▶ [What you will do]
Copy the records below verbatim, from the first line through the line containing "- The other", inclusive, and output nothing else.

▶ [Information shown]

******

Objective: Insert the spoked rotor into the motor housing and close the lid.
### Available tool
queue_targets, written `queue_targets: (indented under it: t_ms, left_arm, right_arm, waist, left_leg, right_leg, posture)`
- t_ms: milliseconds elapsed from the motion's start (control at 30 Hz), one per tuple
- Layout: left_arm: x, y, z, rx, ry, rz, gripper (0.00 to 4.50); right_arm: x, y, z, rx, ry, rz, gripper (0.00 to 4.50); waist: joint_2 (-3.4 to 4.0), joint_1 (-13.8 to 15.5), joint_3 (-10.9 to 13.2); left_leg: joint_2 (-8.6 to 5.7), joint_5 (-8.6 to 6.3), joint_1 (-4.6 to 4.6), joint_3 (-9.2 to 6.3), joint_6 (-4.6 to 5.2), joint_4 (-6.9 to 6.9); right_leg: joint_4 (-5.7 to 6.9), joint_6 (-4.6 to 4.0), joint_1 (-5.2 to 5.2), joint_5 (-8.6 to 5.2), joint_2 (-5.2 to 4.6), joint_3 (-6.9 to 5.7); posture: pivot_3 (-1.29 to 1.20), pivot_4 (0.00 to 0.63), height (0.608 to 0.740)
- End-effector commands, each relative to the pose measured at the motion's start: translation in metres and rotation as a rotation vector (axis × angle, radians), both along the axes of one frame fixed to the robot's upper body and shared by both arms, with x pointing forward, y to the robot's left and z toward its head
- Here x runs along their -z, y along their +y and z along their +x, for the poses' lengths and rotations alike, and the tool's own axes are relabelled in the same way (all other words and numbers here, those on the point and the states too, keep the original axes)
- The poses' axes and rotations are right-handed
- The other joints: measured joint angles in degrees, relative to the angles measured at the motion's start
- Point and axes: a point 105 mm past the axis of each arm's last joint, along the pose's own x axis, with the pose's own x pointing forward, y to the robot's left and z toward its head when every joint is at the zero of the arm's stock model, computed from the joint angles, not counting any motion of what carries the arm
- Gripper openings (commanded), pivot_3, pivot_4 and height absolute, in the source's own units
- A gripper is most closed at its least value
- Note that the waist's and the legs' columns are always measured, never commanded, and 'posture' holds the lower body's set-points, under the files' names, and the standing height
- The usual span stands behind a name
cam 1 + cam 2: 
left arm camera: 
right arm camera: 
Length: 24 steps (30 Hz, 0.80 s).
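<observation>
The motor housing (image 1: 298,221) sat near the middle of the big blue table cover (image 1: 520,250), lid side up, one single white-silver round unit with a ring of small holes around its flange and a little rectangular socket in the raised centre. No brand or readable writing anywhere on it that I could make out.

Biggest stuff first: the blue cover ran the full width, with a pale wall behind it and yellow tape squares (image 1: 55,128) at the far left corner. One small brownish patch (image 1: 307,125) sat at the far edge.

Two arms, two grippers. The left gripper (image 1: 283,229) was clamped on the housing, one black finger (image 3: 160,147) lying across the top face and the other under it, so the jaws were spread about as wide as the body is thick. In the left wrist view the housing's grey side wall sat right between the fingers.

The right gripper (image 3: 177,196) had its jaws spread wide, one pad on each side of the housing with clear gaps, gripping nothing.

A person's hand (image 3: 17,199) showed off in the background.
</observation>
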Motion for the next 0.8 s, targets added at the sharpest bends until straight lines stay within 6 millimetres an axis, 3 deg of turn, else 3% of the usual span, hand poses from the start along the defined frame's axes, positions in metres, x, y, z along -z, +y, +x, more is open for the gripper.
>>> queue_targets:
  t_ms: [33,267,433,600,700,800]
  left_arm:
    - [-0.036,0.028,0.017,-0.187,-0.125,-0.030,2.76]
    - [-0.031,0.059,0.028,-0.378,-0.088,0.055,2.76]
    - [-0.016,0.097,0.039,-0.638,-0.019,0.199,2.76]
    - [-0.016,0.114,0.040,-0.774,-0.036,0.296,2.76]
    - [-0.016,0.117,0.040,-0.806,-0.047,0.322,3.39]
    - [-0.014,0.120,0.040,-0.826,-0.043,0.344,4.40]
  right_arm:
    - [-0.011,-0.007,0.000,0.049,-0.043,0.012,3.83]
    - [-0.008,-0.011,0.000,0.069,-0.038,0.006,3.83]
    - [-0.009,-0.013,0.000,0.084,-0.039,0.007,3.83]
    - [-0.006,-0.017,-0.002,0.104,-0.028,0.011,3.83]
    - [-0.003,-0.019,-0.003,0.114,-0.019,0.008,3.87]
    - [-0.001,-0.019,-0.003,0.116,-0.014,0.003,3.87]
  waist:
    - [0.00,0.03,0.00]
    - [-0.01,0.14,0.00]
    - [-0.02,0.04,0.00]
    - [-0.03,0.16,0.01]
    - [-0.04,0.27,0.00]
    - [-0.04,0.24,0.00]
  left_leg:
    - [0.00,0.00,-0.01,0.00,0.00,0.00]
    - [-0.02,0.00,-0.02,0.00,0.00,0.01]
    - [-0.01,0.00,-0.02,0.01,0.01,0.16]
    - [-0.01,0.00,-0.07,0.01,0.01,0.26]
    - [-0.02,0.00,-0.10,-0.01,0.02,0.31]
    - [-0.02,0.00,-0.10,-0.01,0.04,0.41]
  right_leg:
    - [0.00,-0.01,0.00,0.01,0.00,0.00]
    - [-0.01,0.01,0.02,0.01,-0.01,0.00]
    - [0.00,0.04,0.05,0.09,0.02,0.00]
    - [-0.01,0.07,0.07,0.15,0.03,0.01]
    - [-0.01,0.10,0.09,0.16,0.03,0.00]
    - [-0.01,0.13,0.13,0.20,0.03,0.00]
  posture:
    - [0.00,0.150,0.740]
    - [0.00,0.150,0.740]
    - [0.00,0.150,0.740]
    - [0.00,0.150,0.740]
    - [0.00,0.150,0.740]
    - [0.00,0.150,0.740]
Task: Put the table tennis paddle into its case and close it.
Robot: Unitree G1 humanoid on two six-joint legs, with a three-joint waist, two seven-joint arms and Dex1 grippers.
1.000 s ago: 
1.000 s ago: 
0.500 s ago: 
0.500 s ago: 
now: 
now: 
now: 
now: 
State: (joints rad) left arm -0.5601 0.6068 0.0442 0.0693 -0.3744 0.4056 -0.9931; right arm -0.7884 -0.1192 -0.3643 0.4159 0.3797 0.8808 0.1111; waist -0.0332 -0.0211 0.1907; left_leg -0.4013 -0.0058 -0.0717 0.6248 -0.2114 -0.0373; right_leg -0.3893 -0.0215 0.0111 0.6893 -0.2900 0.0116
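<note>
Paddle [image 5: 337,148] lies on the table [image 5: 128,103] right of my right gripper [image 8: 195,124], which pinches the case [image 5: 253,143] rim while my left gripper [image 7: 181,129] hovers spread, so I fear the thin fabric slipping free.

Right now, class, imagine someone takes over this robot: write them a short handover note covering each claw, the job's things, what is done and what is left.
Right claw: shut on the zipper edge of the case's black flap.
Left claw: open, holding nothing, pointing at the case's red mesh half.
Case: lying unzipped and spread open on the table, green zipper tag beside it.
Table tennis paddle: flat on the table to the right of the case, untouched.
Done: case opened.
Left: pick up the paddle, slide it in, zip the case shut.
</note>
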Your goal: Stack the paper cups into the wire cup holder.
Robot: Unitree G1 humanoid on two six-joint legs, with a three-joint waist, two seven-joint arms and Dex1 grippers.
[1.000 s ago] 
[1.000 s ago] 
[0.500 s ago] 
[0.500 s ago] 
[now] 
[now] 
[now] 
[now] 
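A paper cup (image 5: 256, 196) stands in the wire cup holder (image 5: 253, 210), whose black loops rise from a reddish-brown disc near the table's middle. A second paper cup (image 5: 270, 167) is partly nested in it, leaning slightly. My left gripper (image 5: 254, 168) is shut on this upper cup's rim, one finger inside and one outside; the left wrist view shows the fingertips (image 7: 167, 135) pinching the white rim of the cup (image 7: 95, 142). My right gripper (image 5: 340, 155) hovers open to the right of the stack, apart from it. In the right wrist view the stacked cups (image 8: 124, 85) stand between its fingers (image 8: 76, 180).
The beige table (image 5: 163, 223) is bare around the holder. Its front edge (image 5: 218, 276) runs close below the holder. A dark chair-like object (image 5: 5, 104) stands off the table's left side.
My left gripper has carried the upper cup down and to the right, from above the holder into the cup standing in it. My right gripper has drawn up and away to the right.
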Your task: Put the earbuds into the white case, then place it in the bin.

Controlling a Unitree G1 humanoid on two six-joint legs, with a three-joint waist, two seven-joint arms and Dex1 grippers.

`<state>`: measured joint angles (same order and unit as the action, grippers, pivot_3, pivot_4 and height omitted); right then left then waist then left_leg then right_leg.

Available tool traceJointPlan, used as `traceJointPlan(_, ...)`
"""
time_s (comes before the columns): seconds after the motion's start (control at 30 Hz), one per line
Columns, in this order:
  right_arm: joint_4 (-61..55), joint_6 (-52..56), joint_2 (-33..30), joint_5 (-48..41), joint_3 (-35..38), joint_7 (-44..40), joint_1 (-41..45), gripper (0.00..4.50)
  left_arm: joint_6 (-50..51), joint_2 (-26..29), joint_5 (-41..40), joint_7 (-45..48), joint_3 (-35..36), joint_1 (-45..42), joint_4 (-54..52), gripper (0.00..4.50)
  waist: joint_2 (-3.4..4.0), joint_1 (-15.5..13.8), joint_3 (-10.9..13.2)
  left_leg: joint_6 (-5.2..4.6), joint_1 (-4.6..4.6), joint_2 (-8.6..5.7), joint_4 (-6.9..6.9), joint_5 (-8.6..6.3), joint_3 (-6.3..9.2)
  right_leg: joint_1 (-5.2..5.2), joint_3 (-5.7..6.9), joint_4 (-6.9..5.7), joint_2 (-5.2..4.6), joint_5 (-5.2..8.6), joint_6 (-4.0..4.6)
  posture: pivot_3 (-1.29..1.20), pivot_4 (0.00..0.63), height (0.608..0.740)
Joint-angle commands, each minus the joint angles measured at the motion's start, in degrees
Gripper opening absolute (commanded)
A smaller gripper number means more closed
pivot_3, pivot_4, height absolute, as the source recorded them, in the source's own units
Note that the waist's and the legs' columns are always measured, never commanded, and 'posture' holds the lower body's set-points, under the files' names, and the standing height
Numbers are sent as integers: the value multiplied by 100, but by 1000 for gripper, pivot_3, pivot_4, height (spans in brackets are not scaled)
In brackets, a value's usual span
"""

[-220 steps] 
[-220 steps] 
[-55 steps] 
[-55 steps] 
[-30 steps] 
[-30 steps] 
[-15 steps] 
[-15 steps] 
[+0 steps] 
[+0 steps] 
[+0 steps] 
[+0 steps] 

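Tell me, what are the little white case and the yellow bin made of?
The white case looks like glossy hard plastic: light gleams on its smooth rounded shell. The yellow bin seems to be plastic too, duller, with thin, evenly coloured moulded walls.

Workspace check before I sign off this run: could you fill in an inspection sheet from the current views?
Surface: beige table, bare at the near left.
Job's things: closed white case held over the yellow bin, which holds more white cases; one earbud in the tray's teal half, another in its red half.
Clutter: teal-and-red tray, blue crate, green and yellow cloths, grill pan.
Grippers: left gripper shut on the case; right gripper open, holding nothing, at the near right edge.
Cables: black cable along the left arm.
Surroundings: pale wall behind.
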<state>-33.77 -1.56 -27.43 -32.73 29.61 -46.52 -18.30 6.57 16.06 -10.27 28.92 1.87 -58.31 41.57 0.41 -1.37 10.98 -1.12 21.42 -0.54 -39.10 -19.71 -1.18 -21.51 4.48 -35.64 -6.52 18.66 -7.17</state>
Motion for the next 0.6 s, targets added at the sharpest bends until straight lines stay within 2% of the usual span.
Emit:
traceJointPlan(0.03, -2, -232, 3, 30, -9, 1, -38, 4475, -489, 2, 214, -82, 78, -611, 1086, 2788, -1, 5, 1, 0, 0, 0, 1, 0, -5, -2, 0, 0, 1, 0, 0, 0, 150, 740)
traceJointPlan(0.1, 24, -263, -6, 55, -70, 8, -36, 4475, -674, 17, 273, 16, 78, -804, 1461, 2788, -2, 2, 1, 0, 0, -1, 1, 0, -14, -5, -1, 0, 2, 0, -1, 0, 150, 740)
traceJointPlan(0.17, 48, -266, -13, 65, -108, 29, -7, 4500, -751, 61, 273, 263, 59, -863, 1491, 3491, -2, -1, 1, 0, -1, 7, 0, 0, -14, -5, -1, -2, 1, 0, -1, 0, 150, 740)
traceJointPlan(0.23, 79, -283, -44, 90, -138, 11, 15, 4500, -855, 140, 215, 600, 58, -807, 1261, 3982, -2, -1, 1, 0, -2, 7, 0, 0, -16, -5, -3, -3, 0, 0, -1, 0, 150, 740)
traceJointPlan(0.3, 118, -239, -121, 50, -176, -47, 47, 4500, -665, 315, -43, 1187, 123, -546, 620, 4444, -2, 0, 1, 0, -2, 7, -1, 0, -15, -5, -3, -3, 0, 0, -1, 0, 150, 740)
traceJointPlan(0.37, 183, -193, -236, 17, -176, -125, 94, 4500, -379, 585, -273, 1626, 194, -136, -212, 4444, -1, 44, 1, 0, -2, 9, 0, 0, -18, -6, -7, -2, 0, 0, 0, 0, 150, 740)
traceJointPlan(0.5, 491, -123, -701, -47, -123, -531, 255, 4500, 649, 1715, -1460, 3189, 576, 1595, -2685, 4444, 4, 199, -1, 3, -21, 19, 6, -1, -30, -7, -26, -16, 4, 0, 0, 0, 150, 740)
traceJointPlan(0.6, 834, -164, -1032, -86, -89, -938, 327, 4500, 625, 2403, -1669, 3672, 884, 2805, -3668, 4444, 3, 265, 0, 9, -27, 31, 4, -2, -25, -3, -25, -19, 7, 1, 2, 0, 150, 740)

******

▶ [Answer to this task]
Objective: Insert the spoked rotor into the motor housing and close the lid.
### Available tool
queue_targets, written `queue_targets: (indented under it: t_ms, left_arm, right_arm, waist, left_leg, right_leg, posture)`
- t_ms: milliseconds elapsed from the motion's start (control at 30 Hz), one per tuple
- Layout: left_arm: x, y, z, rx, ry, rz, gripper (0.00 to 4.50); right_arm: x, y, z, rx, ry, rz, gripper (0.00 to 4.50); waist: joint_2 (-3.4 to 4.0), joint_1 (-13.8 to 15.5), joint_3 (-10.9 to 13.2); left_leg: joint_2 (-8.6 to 5.7), joint_5 (-8.6 to 6.3), joint_1 (-4.6 to 4.6), joint_3 (-9.2 to 6.3), joint_6 (-4.6 to 5.2), joint_4 (-6.9 to 6.9); right_leg: joint_4 (-5.7 to 6.9), joint_6 (-4.6 to 4.0), joint_1 (-5.2 to 5.2), joint_5 (-8.6 to 5.2), joint_2 (-5.2 to 4.6), joint_3 (-6.9 to 5.7); posture: pivot_3 (-1.29 to 1.20), pivot_4 (0.00 to 0.63), height (0.608 to 0.740)
- End-effector commands, each relative to the pose measured at the motion's start: translation in metres and rotation as a rotation vector (axis × angle, radians), both along the axes of one frame fixed to the robot's upper body and shared by both arms, with x pointing forward, y to the robot's left and z toward its head
- Here x runs along their -z, y along their +y and z along their +x, for the poses' lengths and rotations alike, and the tool's own axes are relabelled in the same way (all other words and numbers here, those on the point and the states too, keep the original axes)
- The poses' axes and rotations are right-handed
- The other joints: measured joint angles in degrees, relative to the angles measured at the motion's start

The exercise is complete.